If we want to convert exactly this query into a compiled query, we would have to proceed as follows:
First, we store the query in a private static field and use the EF.CompileQueries function to compile the query via the DBContext and then submit it at the appropriate time:
private static readonly Func<DBContext, IEnumerable<Employee>> DataList =
EF.CompileQuery((DBContext db) => db.Data.ToList());
public IEnumerable<Employee> GetAllData_Compiled()
{
return DataList(_context).ToList();
}
The static field is created when the application program is started and is used as soon as the function GetAllData_Compiled() is called. This increases the performance considerably.
For this, the compiler needs about 170ns and uses an allocation of 85kb.
Increasing of 13%
!! Important!!!
The function EF.CompileQuery only uses optimisations that handle the part of the queries that is executed in memory. The materialisation and round-trip time of the results from the database remain unaffected.
How does this increase come about?
This optimisation works quite simply. An Entity Framework LINQ statement needs to be converted into a valid SQL statement at runtime, which happens with traditional queries every time they are executed.

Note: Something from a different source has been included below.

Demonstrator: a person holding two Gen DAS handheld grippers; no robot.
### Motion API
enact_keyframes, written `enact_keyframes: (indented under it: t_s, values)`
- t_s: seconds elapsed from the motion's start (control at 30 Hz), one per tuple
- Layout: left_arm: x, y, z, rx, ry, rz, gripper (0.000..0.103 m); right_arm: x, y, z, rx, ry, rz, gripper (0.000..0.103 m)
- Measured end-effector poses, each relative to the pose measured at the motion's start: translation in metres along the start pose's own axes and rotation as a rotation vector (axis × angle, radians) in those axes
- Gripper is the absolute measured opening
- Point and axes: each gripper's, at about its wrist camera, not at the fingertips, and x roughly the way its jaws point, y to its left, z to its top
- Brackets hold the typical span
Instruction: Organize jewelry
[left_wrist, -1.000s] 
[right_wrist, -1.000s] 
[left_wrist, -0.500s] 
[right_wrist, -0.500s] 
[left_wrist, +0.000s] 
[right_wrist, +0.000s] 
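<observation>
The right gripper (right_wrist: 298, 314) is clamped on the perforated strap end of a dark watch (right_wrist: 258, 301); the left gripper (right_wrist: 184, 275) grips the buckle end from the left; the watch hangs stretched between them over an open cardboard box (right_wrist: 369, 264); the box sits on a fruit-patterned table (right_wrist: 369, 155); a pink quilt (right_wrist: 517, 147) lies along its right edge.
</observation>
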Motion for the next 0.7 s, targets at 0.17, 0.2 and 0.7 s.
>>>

After the query is executed, the application forgets about this statement.
The EF.CompileQuery function, on the other hand, keeps this query in memory and only executes it when it is needed. It can only do this because it is a static class:
public static partial class EF
...
This saves processing time and leads to the described performance improvements.
Compiled queries asynchronously
Of course, these compiled queries can also be executed asynchronously:
To do this, the EF.CompiledAsyncQuery must be included in the static field instead of the EF.CompiledQuery function.
private static Func<DBContext, IAsyncEnumerable<Employee>> DataListAsync =
EF.CompileAsyncQuery((DBContext ctx) => ctx.Data);
here, no further asynchronous function is needed within the query, as this is converted internally.
The result is then processed within the calling function and returned:
public async Task<IEnumerable<Employee>> GetAllData_Compiled_Async()
{
var result = new List<Employee>();
await foreach (var s in DataListAsync(_context))
{
result.Add(s);
}
return result;
}
!! Small tip !!!
We can still improve the performance a little by deactivating the instructions of which we know exactly that we do not need the change tracking (e.g. Just ReadOnly results)!
public async Task<IEnumerable<Employee>> GetAllData_Compiled_Async()
{
_context.ChangeTracker.QueryTrackingBehavior =
QueryTrackingBehavior.NoTracking;
var result = new List<Employee>();
await foreach (var s in DataListAsync(_context))
{
result.Add(s);
}
return result;
}
Sometimes it can also be helpful to precompile queries if they are to return single values.
From this query you would use “normally”,
public Employee? GetDataById(int id)
{
var data = _context.Data.FirstOrDefault(x=>x.Id == id);
return data;
}
Would then this compiled query from it:
private static readonly Func<DBContext, int, Employee?> DataById =
EF.CompileQuery((DBContext db, int id) => db.Data.FirstOrDefault(x => x.Id == id));
public Employee? GetDataById_Compiled(int id)
{
return DataById(_context, id);
}
Asynchronously, this would be called as follows:
private static Func<DBContext, int, Task<Employee?>> DataById_Async =
EF.CompileAsyncQuery((DBContext ctx, int id) => ctx.Data.FirstOrDefault(x=>x.Id==id));
public async Task<Employee?> GetDataById_Compiled_Async(int id)
{
return await DataById_Async(_context, id);
}
It should be noted that no asynchronous query is executed within the query on the context (FirstOrDefault). This is internally converted from this synchronous query to an asynchronous query.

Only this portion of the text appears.